# Directions
In the entries, find all lines that hold the word "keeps" and copy them.

# Source data
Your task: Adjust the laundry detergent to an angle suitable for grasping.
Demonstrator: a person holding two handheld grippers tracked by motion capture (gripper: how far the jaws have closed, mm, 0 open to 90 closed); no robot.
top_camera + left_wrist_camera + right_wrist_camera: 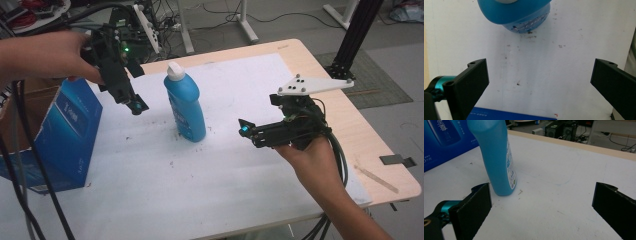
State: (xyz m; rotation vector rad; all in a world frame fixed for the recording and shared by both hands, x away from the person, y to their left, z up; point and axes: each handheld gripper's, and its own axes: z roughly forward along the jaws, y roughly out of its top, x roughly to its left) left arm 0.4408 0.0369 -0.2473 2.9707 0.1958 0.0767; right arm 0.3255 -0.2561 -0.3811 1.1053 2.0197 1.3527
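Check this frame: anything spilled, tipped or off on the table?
Nothing tipped: the blue bottle stands upright, cap on, with both grippers open and clear of it. The one oddity is dark crumbs or specks scattered on the white mat, densest around the bottle's base. I can't tell what they are.

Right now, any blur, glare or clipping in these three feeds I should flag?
High view: even, soft light, slightly soft focus, no harsh glare; blue bottle readable. Left gripper view: white sheet bright, near washed out; bottle cropped at the top edge, its label too soft to read. Right gripper view: bottle cut off at the top, blue box partly out of frame, near jaws soft.
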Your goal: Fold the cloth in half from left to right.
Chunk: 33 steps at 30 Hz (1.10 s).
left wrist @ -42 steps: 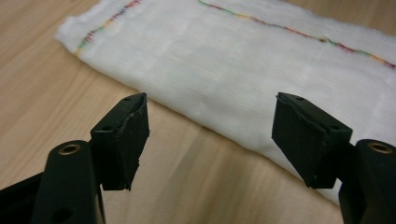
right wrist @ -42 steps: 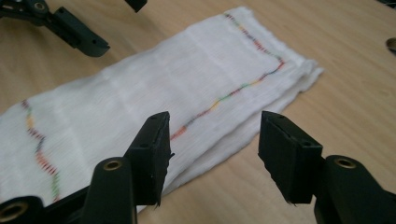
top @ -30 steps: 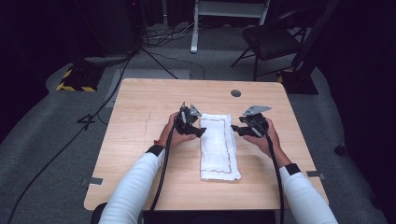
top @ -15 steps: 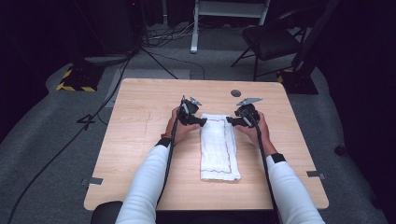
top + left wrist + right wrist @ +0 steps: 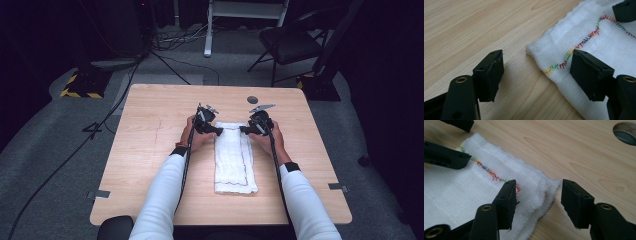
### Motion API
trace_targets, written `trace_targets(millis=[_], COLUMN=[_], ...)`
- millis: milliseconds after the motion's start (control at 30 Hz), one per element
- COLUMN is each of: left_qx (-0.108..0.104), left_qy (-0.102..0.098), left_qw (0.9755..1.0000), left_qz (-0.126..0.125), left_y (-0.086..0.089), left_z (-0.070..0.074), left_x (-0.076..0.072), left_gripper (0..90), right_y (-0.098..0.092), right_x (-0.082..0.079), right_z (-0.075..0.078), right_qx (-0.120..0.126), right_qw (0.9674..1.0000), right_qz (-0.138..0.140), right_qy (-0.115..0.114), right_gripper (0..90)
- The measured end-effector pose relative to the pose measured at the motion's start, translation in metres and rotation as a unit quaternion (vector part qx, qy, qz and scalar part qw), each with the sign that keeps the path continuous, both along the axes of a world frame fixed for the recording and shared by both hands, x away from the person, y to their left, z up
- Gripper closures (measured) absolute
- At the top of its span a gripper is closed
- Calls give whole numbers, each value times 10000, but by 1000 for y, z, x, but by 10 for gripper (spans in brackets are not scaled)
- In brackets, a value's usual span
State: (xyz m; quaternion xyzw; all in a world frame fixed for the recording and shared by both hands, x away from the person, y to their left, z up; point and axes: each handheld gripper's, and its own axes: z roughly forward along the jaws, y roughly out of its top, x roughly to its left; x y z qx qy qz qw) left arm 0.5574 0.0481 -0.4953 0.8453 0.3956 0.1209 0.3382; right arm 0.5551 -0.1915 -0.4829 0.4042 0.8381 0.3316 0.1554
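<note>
A folded white cloth (image 5: 234, 157) lies lengthwise at the middle of the wooden table (image 5: 150, 150). In the high view the left gripper (image 5: 219, 131) sits at the cloth's 11 o'clock corner and the right gripper (image 5: 243, 129) at its 1 o'clock corner. The gripper views add rainbow stitching (image 5: 574, 48) along the hem. Both sets of jaws stand spread, each straddling a corner without pinching. Bare wood surrounds the cloth; a round grommet hole (image 5: 252, 99) lies at 12 o'clock.

The high view looks forward and down over the whole tabletop (image 5: 150, 150) from afar. Each gripper view sits low and close, facing an opposite far corner of the white cloth (image 5: 232, 155), which all views share.
</note>
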Motion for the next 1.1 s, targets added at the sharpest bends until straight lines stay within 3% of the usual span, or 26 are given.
trace_targets(millis=[167,233,433,500,633,800,1100], left_qx=[-39,-65,-144,-197,-234,-248,13], left_qy=[-69,-99,-64,-28,75,55,-182], left_qw=[10000,9999,9987,9986,9979,9976,9982], left_qz=[-47,-107,-482,-496,-605,-651,-565], left_y=[1,2,1,-1,-1,-3,-7], left_z=[-2,-2,0,0,1,2,8], left_x=[-1,-1,-4,-5,-4,-3,-1], left_gripper=[266,273,501,576,699,807,833], right_y=[2,1,-1,-1,1,4,4], right_x=[2,3,3,3,3,2,1], right_z=[-5,-6,-7,-6,-6,-5,1], right_qx=[-79,48,278,318,344,224,203], right_qw=[10000,9999,9993,9989,9984,9988,9992], right_qz=[-4,7,124,207,322,387,326], right_qy=[55,131,236,285,325,222,-136], right_gripper=[478,507,639,723,797,839,852])
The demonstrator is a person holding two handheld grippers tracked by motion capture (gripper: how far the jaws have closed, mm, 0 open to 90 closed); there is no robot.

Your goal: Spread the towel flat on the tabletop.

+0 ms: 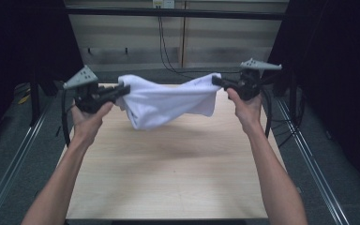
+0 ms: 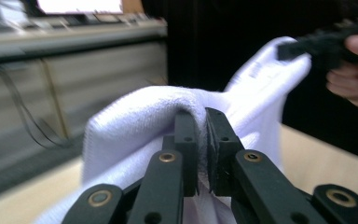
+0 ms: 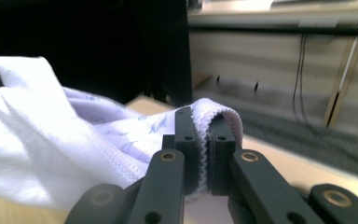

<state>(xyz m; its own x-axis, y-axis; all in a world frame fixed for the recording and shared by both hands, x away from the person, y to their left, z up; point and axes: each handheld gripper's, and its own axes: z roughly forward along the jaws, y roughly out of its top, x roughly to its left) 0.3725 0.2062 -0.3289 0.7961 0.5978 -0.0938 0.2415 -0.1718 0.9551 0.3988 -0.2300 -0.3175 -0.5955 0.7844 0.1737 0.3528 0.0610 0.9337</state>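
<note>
A white cloth (image 1: pixel 166 101) hangs in the air above the wooden table (image 1: pixel 168 173), stretched between both grippers and sagging in the middle. My left gripper (image 1: pixel 121 89) is shut on the cloth's left end; in the left gripper view its jaws (image 2: pixel 201 135) pinch a fold of white fabric (image 2: pixel 135 121). On the right, my right gripper (image 1: pixel 217 81) is shut on the other end, and its own view has the jaws (image 3: pixel 204 135) clamped over a stitched hem (image 3: pixel 214 112). The other gripper (image 2: pixel 317 46) and a hand appear at the far end of the cloth.
Light wooden tabletop lies beneath the cloth, with metal rails (image 1: pixel 23 140) along both sides. A pale panelled wall (image 1: pixel 178 37) with a dangling black cable (image 1: pixel 164 47) stands behind the table. Dark areas flank the left and right.
</note>
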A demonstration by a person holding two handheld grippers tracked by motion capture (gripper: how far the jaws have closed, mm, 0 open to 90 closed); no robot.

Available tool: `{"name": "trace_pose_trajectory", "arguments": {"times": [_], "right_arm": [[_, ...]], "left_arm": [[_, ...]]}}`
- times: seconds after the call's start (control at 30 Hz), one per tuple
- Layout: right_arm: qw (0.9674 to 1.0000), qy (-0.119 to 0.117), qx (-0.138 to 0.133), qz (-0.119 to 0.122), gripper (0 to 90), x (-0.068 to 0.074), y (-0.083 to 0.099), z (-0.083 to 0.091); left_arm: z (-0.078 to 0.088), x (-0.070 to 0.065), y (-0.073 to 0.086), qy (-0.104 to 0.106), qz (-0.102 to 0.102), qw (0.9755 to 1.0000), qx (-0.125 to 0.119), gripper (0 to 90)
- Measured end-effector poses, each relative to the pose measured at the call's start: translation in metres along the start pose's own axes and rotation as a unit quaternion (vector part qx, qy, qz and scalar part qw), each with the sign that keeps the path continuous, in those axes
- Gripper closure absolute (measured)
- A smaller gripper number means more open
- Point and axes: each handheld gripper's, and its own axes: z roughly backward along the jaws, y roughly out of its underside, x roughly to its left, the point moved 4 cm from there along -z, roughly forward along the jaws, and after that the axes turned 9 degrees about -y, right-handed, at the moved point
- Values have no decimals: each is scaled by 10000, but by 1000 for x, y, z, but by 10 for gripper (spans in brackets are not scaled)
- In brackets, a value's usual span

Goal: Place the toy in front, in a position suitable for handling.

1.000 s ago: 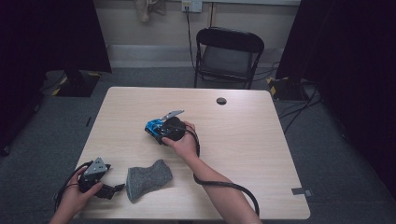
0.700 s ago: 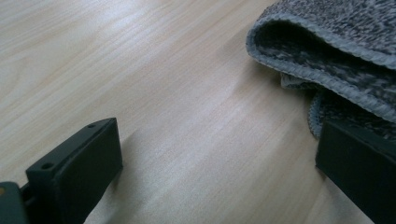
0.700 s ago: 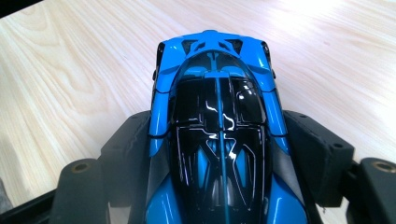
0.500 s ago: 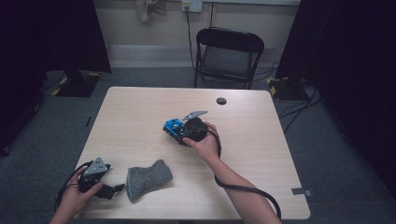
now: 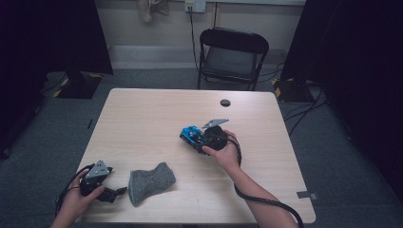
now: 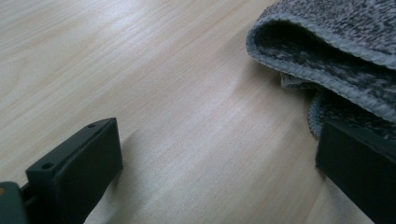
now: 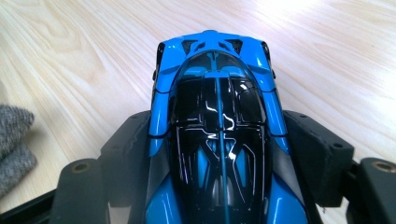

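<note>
Right tongs round blue car, grey cloth apart.

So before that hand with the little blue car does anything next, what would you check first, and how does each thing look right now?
1. Grip on the blue toy car: the right gripper has a jaw against each side of it. Ok.
2. Car level in the jaws: it sits straight in the right gripper view. Ok.
3. Wheels on or off the table: cannot tell.
4. Table around the car: bare wood nearby; the grey cloth lies apart, toward the person's left. Ok.
5. Left gripper: jaws open, low over the table, one jaw at the cloth's edge, nothing between them. Ok.
6. Cable trailing from the right gripper: lies along the forearm, away from the car. Ok.
</note>
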Motion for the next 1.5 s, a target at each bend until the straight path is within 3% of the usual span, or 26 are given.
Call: {"name": "trace_pose_trajectory", "arguments": {"times": [0.63,1.5], "right_arm": [[10000,67,65,37,277,-6,47,18],[9994,-148,55,306,275,-16,62,19]], "left_arm": [[0,-1,0,-34,35,10000,4,0],[0,-1,0,-31,35,10000,5,0]]}}
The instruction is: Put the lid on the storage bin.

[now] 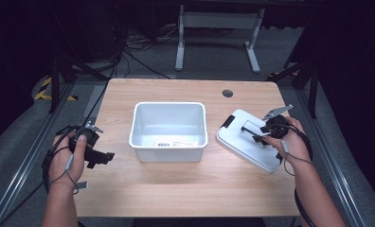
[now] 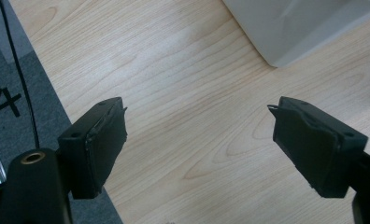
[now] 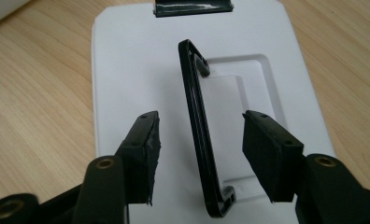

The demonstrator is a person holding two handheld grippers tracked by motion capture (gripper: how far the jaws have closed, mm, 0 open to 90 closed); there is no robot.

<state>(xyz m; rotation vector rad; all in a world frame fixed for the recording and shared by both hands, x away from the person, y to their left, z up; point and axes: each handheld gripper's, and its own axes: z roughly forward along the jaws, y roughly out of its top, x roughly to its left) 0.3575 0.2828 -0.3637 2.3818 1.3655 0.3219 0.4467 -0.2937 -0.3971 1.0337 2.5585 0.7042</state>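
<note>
A white plastic bin stands open and empty at the table's middle; its corner shows in the left gripper view. To its right lies the white lid, with a black handle raised along its middle and a black latch at its far end. My right gripper hovers open over the lid, one jaw on each side of the handle, not touching it. My left gripper stays open over bare wood left of the bin, holding nothing.
The wooden table has a round cable hole at its back right. Its left edge runs close to my left gripper, with grey floor beyond. A white frame and cables stand on the floor behind the table.
</note>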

# Response
- The measured end-effector pose relative to the pose measured at the motion's start, translation in metres and rotation as a unit quaternion (vector part qx, qy, qz and scalar part qw), each with the sign that keeps the path continuous, both along the axes of a world frame fixed for the recording and shared by both hands, x away from the person, y to their left, z up
- Measured end-effector poses, each relative to the pose measured at the call's start: translation in metres along the start pose's own axes and rotation as a unit quaternion (vector part qx, qy, qz and scalar part qw), each with the sign that keeps the path continuous, in those axes

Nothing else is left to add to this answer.